Dreyfus schüttelte den Kopf. »Der Kasten im Safe von Washington House ist ein Duplikat. Ein leerer Prototyp.«

»Was?« In Nicks Augen loderte Zorn auf.

»Mein Bruder wird diesen Kasten oder seinen Inhalt nicht in die Hände bekommen, das kann ich Ihnen versichern.«

»Warum sagen Sie ihm nicht einfach, dass Sie ihn bereits gestohlen haben?«, fragte Nick gepresst. Jetzt, eine Stunde vor dem Einbruch, ergab nichts, was er zu sagen hatte, einen Sinn.

 »Wie bitte?«, fragte Dreyfus. »Ich habe den Kasten nicht gestohlen.«

»Der Kasten im Safe war also eine Attrappe?«, fragte Nick, obwohl er die Antwort bereits kannte.

»Wer sind Sie?« Dreyfus’ Gesicht zeigte Verwirrung.

Nick war am Rande eines Nervenzusammenbruchs. Er hatte einen fast narrensicheren Plan geschmiedet, doch jetzt, wo sich herausstellte, dass Dreyfus und Nash zusammenarbeiteten und der Kasten im Safe eine Nachahmung gewesen war …

Nick hielt Dreyfus’ bohrendem Blick stand, ohne zu wissen, wie weit er gehen konnte, wie weit er die Frage vorantreiben konnte, ehe er den letzten Rest Glaubwürdigkeit verlor.

»Mehr als zweihundert Menschen werden heute Vormittag sterben!«, stieß Nick hervor. »Meine Frau ist unter den Toten. Sie stirbt in diesem Flugzeug wegen Ihres Bruders, Dreyfus, weil Ihr Bruder hinter dem Inhalt dieses Kastens her ist, was immer das sein mag.«

»Was reden Sie denn da?«, fragte Paul Dreyfus.

»Es tut mir leid«, sagte Shannon zu Dreyfus. Er blickte Nick an, als hätte er einen Verrückten vor sich, und ergriff Nicks Arm. »Würden Sie mich bitte begleiten, Mr. Quinn?«

»Ich bin nicht verrückt!«, rief Nick, riss sich von Shannon los und ging auf Dreyfus zu. »Hat schon mal jemand Hennicots Waffensammlung gesehen? Sie sind für die Sicherheit von Washington House verantwortlich! Sie haben das System entworfen, das dort alles schützt! Wurde jemals öffentlich gemacht, woraus seine Waffensammlung besteht?«

Dreyfus starrte ihn an. »Nein.«

»Ist die Alarmanlage, die Sie entworfen haben, jemals überwunden worden?«

»Nein«, antwortete Dreyfus.

»Also weiß niemand, dass Sultan Murads Sonderanfertigung eines Colt Peacemaker, bedeckt mit religiösen Sprüchen, in einem Schaukasten in Hennicots Kellerfestung liegt?«

Dreyfus starrte Nick an. Was er dachte, ließ sich unmöglich sagen.

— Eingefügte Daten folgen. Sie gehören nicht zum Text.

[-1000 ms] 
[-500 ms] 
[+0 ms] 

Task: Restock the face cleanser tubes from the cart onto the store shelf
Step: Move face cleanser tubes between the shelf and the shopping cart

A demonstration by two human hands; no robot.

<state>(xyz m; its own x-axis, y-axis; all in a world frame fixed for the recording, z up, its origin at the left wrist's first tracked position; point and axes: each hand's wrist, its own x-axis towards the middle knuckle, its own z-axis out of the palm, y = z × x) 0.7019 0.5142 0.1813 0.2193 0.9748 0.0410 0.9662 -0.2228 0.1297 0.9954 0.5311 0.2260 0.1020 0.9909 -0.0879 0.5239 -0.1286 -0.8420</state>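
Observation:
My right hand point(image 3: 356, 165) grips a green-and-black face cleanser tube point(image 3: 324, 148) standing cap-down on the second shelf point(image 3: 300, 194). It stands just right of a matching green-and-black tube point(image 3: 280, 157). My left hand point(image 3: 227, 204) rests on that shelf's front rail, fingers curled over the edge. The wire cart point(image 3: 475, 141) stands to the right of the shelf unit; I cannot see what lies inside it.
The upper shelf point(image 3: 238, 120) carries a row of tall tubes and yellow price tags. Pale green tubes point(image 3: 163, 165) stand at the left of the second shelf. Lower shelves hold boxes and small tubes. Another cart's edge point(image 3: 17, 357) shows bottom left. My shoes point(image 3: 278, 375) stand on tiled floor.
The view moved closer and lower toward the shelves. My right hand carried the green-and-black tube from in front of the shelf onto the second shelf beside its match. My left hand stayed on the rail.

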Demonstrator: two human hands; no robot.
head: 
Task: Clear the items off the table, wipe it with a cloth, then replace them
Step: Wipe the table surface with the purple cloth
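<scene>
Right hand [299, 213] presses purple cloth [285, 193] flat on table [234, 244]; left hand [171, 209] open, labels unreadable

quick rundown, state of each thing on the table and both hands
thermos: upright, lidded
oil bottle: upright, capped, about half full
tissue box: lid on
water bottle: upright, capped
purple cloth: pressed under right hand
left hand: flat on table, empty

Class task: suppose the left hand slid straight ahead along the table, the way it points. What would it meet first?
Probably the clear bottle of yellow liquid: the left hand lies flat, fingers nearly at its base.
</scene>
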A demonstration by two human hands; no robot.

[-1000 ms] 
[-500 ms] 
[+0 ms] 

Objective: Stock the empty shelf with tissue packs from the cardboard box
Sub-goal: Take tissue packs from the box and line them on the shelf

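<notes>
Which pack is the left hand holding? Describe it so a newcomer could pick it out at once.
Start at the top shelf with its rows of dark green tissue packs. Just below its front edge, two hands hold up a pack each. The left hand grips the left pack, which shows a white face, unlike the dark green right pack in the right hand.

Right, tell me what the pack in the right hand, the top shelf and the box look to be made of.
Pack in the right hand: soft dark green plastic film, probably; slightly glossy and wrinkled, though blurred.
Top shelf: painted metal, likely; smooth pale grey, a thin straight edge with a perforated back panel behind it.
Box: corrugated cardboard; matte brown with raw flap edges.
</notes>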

»Sie waren doch eben noch dort, Paul«, sprach Nick ihn an, als wären sie alte Bekannte. »War die Vitrine unversehrt?«

Dreyfus nickte. »Worauf wollen Sie hinaus?«

»Die vierzehn verbleibenden Silberkugeln, Sonderanfertigungen, jede einzelne personalisiert, trugen einen arabischen Spruch …«

»Möge das Paradies dir verschlossen bleiben«, sagte Dreyfus langsam.

Nick griff in die Tasche, zog die Hand mit geballter Faust wieder hervor, hielt sie Dreyfus vors Gesicht und öffnete sie, sodass eine Handvoll Silberkugeln zum Vorschein kamen.

»Was soll das alles?«, fragte Shannon verwirrt.

»Sehen Sie mir in die Augen, Paul«, bat Nick inständig, ohne auf Shannon zu achten. »Ich bin nicht wahnsinnig. Ich vertraue Ihnen, und ich verstehe, wie sehr Sie sich von Ihrem Bruder verraten fühlen. Aber jemand muss ihn jetzt aufhalten, vor dem Einbruch. Er betrügt seine Komplizen, kommt hierher, stiehlt Ihr Flugzeug und verursacht das hier.«

Nick zog Marcus’ Brief aus der Tasche, holte die Seite des Wall Street Journal aus dem Kuvert und hielt sie Dreyfus vors Gesicht.

Dreyfus nahm den Ausdruck und verlor sich in dem schrecklichen Anblick des verbrannten Feldes und dem deutlich sichtbaren Heckteil des brennenden Flugzeugwracks. Er ließ den Blick über die anderen Nachrichten schweifen, schaute kurz auf die Börsennotierungen und starrte schließlich auf Datum und Uhrzeit des Ausdrucks: 28. Juli, 16.58 Uhr. Er nahm den Blick nicht von den Ziffern, als könnten sie sich auf geheimnisvolle Weise noch ändern.

 »Haben Sie es gesehen?«, fragte Nick.

»Die Uhrzeit?«, erwiderte Paul bedächtig, als versuchte er, das Unbegreifliche zu verstehen.

»Nein«, entgegnete Nick und zeigte über das Vorfeld auf die Maschine der North East Air, die am Flugsteig stand und für den Start vorbereitet wurde. »Das Heck. Die N-Nummer.«

Dreyfus blickte zu dem A 300 hinüber, auf das große, rotblaue Firmenemblem am weißen Seitenleitwerk. Sein Blick glitt zu der Registriernummer, die der eindeutigen Identifikation einer Maschine diente und auf sämtlichen Flugzeugen zu sehen sein musste. Sie lautete N95301.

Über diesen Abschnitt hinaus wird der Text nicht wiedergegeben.